25. Seahawks: Colin Kaepernick, quarterback, Nevada.

Kaepernick isn’t commonly considered a first-round prospect, but Tim Tebow, Josh Freeman, and even Joe Flacco were viewed similarly entering the past three drafts. All were selected in the top 32. The Seahawks could bring along Kaepernick slowly after they re-sign stopgap Matt Hasselbeck.

26. Ravens: Torrey Smith, wide receiver, Maryland.

Smith is known to be on G.M. Ozzie Newsome’s radar as the Ravens’ personnel maven works to upgrade the slowest wide receiver corps in football. At 6-foot-1 and 204 pounds with 4.43 speed, Smith is a true vertical threat and would be an instant fan favorite with local ties.

27. Falcons: Gabe Carimi, tackle, Wisconsin.

A big-play wideout like Titus Young should also receive consideration from Atlanta, but Carimi provides more value at No. 27. Three Falcons starting offensive linemen are free agents, including right tackle Tyson Clabo.

28. Patriots: Brooks Reed, linebacker, Arizona.

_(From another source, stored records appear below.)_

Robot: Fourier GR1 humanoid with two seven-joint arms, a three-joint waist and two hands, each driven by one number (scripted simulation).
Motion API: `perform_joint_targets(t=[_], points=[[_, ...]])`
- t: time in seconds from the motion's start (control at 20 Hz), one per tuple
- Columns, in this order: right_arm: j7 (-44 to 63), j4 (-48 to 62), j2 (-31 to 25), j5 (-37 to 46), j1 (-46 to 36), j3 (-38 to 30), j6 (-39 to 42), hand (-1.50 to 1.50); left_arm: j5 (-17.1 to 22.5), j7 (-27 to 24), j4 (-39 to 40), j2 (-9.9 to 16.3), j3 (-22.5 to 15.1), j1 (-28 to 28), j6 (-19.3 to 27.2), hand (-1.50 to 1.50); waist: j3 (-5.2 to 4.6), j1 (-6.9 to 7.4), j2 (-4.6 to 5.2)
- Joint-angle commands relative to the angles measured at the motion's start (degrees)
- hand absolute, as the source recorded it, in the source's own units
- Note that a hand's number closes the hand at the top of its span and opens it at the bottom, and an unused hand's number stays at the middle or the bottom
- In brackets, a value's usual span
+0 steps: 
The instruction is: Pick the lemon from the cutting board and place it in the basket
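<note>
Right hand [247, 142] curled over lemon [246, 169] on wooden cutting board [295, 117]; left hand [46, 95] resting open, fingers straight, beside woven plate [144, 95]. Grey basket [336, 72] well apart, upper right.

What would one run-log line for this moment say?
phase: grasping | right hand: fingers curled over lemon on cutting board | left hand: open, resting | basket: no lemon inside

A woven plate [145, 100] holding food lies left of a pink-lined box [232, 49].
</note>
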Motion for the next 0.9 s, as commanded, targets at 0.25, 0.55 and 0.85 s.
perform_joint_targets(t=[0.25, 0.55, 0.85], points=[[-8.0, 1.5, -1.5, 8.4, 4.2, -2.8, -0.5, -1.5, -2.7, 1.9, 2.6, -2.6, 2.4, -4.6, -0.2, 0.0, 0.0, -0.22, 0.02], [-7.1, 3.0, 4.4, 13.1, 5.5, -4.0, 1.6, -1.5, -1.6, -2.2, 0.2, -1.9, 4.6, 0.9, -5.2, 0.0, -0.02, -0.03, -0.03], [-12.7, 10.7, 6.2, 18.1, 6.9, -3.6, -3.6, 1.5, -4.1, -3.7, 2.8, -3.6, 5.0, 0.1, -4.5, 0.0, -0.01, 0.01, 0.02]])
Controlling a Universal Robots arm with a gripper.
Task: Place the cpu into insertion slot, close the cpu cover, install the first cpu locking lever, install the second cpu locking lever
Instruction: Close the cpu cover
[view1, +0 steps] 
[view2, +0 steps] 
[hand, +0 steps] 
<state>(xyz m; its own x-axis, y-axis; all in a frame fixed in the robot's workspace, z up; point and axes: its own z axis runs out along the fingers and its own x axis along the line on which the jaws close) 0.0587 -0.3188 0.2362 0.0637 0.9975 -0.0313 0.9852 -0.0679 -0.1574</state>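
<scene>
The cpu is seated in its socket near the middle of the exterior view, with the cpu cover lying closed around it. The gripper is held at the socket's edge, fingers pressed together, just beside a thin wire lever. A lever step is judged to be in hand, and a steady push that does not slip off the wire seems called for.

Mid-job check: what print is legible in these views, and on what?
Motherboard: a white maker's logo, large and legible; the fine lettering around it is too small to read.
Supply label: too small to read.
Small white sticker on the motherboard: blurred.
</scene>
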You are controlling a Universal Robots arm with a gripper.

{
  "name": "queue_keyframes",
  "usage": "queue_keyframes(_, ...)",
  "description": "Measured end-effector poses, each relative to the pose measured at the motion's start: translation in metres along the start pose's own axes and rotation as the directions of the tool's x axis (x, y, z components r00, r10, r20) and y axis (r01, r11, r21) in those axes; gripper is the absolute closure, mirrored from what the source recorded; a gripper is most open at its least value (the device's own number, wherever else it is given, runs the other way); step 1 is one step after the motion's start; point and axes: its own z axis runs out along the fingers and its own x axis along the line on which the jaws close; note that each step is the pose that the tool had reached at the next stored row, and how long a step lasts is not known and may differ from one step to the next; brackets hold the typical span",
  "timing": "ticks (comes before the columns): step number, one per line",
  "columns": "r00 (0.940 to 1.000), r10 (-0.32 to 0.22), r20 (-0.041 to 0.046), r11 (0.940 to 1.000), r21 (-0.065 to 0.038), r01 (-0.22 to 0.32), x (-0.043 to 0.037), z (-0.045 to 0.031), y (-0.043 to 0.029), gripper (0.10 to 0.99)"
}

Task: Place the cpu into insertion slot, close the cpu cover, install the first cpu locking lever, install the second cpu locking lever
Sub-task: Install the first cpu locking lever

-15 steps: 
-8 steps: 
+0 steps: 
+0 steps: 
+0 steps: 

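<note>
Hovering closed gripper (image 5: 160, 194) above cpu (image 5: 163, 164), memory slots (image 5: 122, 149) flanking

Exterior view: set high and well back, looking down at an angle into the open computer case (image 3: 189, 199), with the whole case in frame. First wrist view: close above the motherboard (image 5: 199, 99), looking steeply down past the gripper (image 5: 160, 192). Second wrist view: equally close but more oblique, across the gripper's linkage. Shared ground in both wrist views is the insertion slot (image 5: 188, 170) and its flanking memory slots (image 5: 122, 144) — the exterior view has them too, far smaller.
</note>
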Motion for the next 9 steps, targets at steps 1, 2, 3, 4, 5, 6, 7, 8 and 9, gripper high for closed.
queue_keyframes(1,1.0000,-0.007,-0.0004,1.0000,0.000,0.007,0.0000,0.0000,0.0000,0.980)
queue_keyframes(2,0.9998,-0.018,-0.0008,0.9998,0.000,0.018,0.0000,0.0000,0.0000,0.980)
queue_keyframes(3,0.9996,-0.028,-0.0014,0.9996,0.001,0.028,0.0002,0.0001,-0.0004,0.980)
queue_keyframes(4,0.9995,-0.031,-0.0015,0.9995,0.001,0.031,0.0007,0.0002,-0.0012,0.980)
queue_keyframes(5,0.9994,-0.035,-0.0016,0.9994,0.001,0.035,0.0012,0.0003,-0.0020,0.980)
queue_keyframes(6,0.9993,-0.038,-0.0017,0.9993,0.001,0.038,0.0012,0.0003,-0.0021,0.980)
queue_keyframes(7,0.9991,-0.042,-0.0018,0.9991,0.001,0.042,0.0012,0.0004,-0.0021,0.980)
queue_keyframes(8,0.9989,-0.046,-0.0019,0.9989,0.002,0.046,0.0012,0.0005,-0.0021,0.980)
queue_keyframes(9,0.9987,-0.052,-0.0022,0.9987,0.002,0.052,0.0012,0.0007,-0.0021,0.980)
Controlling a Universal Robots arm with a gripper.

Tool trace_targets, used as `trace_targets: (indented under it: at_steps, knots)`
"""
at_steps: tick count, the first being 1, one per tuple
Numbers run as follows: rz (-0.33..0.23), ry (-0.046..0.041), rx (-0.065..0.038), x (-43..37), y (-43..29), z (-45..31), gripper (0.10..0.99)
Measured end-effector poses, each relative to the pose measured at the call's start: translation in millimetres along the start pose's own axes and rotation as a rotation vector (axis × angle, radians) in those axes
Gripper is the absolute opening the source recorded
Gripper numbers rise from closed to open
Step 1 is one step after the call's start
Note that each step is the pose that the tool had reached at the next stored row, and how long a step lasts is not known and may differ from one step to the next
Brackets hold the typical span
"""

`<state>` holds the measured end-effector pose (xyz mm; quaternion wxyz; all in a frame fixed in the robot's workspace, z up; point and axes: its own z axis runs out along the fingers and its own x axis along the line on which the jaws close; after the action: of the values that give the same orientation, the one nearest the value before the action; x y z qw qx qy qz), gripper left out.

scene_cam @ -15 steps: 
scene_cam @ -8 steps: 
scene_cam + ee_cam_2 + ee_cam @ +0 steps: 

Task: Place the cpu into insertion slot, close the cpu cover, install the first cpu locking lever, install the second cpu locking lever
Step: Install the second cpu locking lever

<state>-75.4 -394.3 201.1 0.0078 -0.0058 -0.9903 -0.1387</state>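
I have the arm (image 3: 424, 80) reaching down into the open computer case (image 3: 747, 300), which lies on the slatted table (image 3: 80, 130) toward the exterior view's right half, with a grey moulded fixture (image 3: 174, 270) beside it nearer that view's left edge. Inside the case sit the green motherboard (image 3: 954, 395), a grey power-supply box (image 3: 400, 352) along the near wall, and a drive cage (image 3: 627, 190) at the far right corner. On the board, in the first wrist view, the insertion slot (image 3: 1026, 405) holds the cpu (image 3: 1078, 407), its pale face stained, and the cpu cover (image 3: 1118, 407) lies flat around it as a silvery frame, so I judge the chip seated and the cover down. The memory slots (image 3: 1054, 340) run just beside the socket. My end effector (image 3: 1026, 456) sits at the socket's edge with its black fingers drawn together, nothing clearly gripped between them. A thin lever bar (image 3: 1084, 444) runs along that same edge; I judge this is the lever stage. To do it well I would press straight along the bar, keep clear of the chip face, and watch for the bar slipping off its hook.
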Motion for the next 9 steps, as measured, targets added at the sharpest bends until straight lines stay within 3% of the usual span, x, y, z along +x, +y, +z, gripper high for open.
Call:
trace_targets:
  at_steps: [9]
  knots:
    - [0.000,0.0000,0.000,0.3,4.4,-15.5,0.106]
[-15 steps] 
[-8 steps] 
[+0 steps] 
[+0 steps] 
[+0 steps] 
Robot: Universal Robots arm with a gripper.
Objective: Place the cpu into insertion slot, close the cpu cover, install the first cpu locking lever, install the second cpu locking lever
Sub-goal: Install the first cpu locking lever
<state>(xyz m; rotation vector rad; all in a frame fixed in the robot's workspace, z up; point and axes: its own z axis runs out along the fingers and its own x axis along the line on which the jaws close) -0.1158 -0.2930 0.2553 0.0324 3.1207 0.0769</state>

Drawing comparisons to Clay Matthews, Reed ripped up the Combine with the top ten-yard split time amongst pass rushers, even showing more initial burst than A.J. Green. Reed is what the doctor ordered for New England’s outside linebacker woes.

29. Bears: Mike Pouncey, guard/center, Florida.

The Bears believe 2010 seventh-round pick J’Marcus Webb can be a long-term fixture at tackle, but the interior remains a major problem area. After his team allowed the most sacks in the NFL last season, G.M. Jerry Angelo must prioritize the front five.

30. Jets: Muhammad Wilkerson, defensive end, Temple.

If the season began today, Marcus Dixon (three career appearances) and Mike DeVito (0.5 sacks) would be the Jets’ starting defensive ends. Wilkerson is built to play five technique with 35 1/4-inch arms at 6-foot-4, 315. He also led Temple in sacks, tackles for loss, and hurries last year.

31. Steelers: Aaron Williams, cornerback, Texas.

Williams’ best position may ultimately be safety, but he’s ticketed for cornerback initially after posting respectable forty times in Indianapolis. Two of the Steelers’ top three corners are free agents, and free safety Ryan Clark is entering his age-32 season.

32. Cameron Heyward, defensive end, Ohio State.

The talent-rich Packers will be able to draft the best player available on April 28. Heyward would be in the mid first-round conversation if not for offseason Tommy John surgery, and also plays a position at which Green Bay is losing a key cog in free agent defensive end Cullen Jenkins.

Missed first-round cut: UCLA linebacker Akeem Ayers, Iowa defensive end Adrian Clayborn, Arkansas quarterback Ryan Mallett, Pittsburgh receiver Jonathan Baldwin, Baylor nose tackle Phil Taylor, Notre Dame tight end Kyle Rudolph, UCLA safety Rahim Moore, Illinois running back Mikel Leshoure, and Miami cornerback Brandon Harris.